What is required: Leaving every picture out, please return exactly the lines from the top of the material below through the line with "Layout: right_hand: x", both included.

Data shown:

★ ★ ★

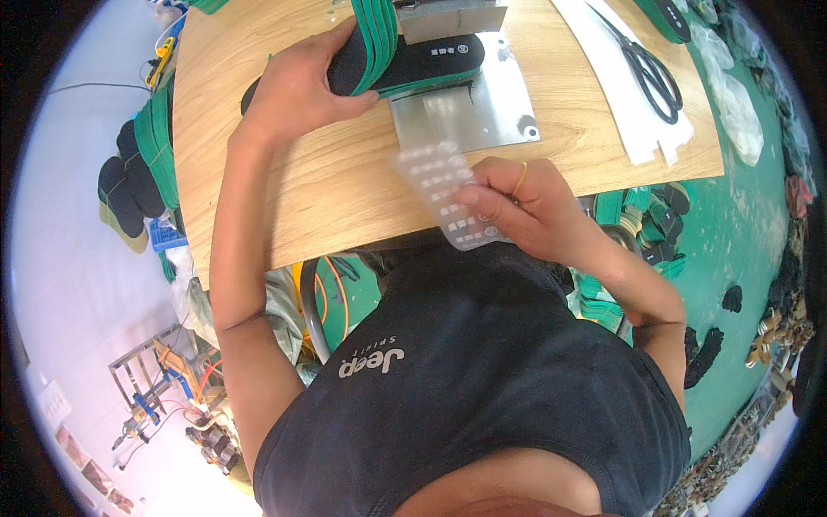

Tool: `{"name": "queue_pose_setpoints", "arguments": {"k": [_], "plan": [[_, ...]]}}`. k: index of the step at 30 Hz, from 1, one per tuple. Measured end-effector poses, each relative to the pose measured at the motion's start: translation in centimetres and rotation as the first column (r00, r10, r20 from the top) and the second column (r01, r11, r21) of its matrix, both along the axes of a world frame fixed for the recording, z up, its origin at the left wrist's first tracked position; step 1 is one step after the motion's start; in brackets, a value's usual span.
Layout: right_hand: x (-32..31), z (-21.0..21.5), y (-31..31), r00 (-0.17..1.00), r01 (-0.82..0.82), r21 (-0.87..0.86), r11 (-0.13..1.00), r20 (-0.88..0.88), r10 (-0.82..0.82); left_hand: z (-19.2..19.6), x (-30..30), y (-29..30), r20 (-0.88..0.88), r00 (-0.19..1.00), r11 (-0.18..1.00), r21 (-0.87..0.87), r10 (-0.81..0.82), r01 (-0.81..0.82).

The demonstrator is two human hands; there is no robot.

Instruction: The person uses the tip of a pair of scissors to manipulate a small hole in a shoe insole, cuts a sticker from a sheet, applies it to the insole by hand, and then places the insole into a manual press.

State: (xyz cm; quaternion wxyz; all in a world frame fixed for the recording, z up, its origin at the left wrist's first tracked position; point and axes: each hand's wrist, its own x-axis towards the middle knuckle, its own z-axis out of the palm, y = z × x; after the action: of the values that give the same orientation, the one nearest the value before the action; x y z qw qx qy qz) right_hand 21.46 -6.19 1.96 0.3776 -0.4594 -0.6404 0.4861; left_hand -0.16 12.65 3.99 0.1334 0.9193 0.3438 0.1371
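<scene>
My left hand (297,96) is closed around a bunch of black and green shoe insoles (373,43) at the far left part of the table, its thumb pointing right. One black insole (435,60) with small white print lies flat with its green edge toward me, on a shiny metal plate (508,108). Between thumb and fingers, my right hand (525,202) pinches a translucent sheet (448,194) with rows of white print. The sheet is slightly blurred and hangs over the table's near edge, in front of my chest.
The wooden table (319,189) carries an upright metal bracket (455,24) behind the insole. Black-handled scissors (650,77) lie on white paper (616,103) at the right. More insoles (155,155) hang beyond the left edge, and others (659,224) are heaped below the right.
</scene>
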Motion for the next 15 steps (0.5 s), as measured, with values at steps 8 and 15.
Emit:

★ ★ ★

Response box:
Tool: `{"name": "queue_pose_setpoints", "arguments": {"k": [_], "plan": [[_, ...]]}}`. k: index of the step at 30 Hz, from 1, one per tuple. Measured end-effector poses, each relative to the pose measured at the motion's start: translation in centimetres and rotation as the first column (r00, r10, r20 from the top) and the second column (r01, r11, r21) of its matrix, both along the axes of a world frame fixed for the recording, z up, its origin at the left wrist's first tracked position; step 1 is one step after the motion's start; in brackets, a value's usual span.
Layout: right_hand: x (-32..31), z (-21.0..21.5), y (-31..31), r00 (-0.17..1.00), r01 (-0.82..0.82), r21 (-0.87..0.86), r11 (-0.13..1.00), r20 (-0.88..0.88), r10 (-0.82..0.82); left_hand: z (-19.2..19.6), x (-30..30), y (-29..30), r20 (-0.88..0.88), r00 (-0.19..1.00), r11 (-0.18..1.00), r21 (-0.87..0.87), r10 (-0.81..0.82), r01 (-0.81..0.82).

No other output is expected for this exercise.